Terça-feira, 22 de Outubro de 2019
DPE-AM

Amazonas tem déficit de 130 defensores públicos, afirma Maurílio Maia

Afirmação do defensor amazonense foi dada em evento no Rio Grande do Sul. Entre as causas do problema está o baixo repasse de recursos por parte do Governo do Estado à DPE-AM



maurilio-maia.jpg Foto: Arquivo/AC
25/07/2018 às 16:01

O Amazonas possui um déficit de 130 defensores públicos. A afirmação foi dada pelo defensor Maurílio Casas Maia, da Defensoria Pública do Estado do Amazonas (DPE-AM), em palestra proferida na abertura do I Encontro das Defensoras e Defensores Públicos da Região Sul, que acontece até a próxima sexta-feira (27) em Porto Alegre (RS).

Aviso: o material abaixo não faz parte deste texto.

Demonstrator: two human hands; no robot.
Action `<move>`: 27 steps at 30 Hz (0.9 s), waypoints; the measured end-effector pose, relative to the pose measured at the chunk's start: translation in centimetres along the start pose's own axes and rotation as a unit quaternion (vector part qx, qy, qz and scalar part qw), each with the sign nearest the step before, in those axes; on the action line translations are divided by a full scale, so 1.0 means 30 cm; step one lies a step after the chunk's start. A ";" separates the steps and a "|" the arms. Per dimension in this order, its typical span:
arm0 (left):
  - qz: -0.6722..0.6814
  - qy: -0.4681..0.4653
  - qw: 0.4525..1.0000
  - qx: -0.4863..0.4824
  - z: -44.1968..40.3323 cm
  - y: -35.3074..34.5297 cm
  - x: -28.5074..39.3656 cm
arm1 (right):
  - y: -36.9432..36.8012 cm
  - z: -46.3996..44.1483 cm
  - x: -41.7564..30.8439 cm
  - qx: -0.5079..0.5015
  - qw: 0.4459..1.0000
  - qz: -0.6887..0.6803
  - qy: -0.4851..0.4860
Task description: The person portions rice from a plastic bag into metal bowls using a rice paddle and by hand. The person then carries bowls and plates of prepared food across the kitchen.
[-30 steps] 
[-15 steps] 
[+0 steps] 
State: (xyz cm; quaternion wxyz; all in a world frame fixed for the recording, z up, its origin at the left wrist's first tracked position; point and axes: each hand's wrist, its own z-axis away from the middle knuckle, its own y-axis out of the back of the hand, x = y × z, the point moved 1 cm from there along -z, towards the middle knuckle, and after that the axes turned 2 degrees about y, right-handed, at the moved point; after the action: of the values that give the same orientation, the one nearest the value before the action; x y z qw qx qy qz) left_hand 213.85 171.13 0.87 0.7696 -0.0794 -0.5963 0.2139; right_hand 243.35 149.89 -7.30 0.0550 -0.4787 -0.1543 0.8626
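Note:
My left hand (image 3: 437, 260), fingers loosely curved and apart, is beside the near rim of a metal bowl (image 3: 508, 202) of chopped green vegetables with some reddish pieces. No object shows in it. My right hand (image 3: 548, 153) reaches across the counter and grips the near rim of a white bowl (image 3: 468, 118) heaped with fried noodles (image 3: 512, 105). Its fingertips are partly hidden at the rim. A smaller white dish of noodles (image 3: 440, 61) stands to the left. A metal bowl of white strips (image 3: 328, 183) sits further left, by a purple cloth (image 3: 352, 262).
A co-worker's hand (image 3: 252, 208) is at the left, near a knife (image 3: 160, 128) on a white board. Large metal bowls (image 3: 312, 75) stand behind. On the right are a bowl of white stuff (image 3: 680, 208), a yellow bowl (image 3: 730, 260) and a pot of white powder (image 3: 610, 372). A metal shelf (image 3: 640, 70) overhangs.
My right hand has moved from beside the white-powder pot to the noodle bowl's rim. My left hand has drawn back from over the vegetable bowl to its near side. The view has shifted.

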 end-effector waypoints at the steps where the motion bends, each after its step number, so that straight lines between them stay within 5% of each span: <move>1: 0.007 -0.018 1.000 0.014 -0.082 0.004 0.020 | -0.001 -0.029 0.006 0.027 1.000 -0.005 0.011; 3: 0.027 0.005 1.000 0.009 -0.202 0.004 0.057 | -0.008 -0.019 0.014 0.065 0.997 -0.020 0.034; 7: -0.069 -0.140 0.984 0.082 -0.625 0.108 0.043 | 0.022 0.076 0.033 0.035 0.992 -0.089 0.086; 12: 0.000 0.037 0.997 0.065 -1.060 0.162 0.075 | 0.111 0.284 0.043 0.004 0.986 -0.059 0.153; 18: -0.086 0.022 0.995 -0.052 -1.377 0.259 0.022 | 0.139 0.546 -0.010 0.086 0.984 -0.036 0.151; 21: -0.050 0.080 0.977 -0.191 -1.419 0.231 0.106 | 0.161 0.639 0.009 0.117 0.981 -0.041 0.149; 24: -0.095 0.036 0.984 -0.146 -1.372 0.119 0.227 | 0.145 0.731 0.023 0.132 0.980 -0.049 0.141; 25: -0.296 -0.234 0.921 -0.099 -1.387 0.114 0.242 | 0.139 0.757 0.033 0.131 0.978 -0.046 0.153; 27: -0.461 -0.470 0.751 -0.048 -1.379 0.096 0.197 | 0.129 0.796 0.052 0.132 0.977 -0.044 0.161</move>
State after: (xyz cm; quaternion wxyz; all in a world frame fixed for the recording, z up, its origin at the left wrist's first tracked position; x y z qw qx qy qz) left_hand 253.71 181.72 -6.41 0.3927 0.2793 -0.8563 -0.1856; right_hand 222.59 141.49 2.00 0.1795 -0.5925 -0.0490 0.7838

A carência é calculada pelo número de defensores e o número de pessoas que ganham até três salários mínimos, que são as que podem acessar os serviços da Defensoria Pública.



No sul, abordando o tema “Custos Vulnerabillis”, o defensor Maurílio mostrou um mapa sinalizando os déficits de defensores em todo o Brasil, citando que entre as causas desse problema, está a considerada ‘injustiça orçamentária’, que faz com que a DPE-AM receba menos recursos do Governo do Estado.

Em comparação a outros órgãos da justiça, o Tribunal de Justiça do Amazonas (TJA) recebe 7,85% do orçamento estadual, a Assembleia Legislativa do Estado (ALE), 3,9%, o Ministério Público 3,4%, o Tribunal de Contas do Estado (TCE), 3,0% e a Defensoria Pública, 1,4%.

Com verba insuficiente, a DPE está impedida de realizar concursos públicos e, quando eles acontecem, só permitem a contração mínima de defensores e servidores. “Sem recursos, não podemos contratar um maior número de aprovados”, lamentou.

Atualmente, são 100 defensores e defensoras no Estado, dos quais 10 atuando no interior. Existem 61 comarcas no interior do Amazonas, que são atendidas somente pelos Polos de Parintins e Itacoatiara. Juntos eles são responsáveis por 11 comarcas, deixando um déficit de 50 comarcas.

Déficit nacional

O Brasil tem um déficit de 6 mil defensores e defensoras e os estados com maiores déficits são Paraná, Goiás, Santa Catarina, São Paulo e Rio Grande do Norte.

De acordo com dados da Associação Nacional dos Defensores Públicos do Brasil (Anadep), o número atual de defensores e defensoras no País é de 5.935. Nos estados onde o problema é mais crítico, como Paraná, por exemplo, a proporção é de um defensor para atender 53.147 pessoas que se enquadram na faixa de renda que pode ser atendida pela instituição.

Em seguida, vem Goiás, com um defensor para 34.061 pessoas, seguido por Santa Catarina, onde há um defensor para 26.837 pessoas.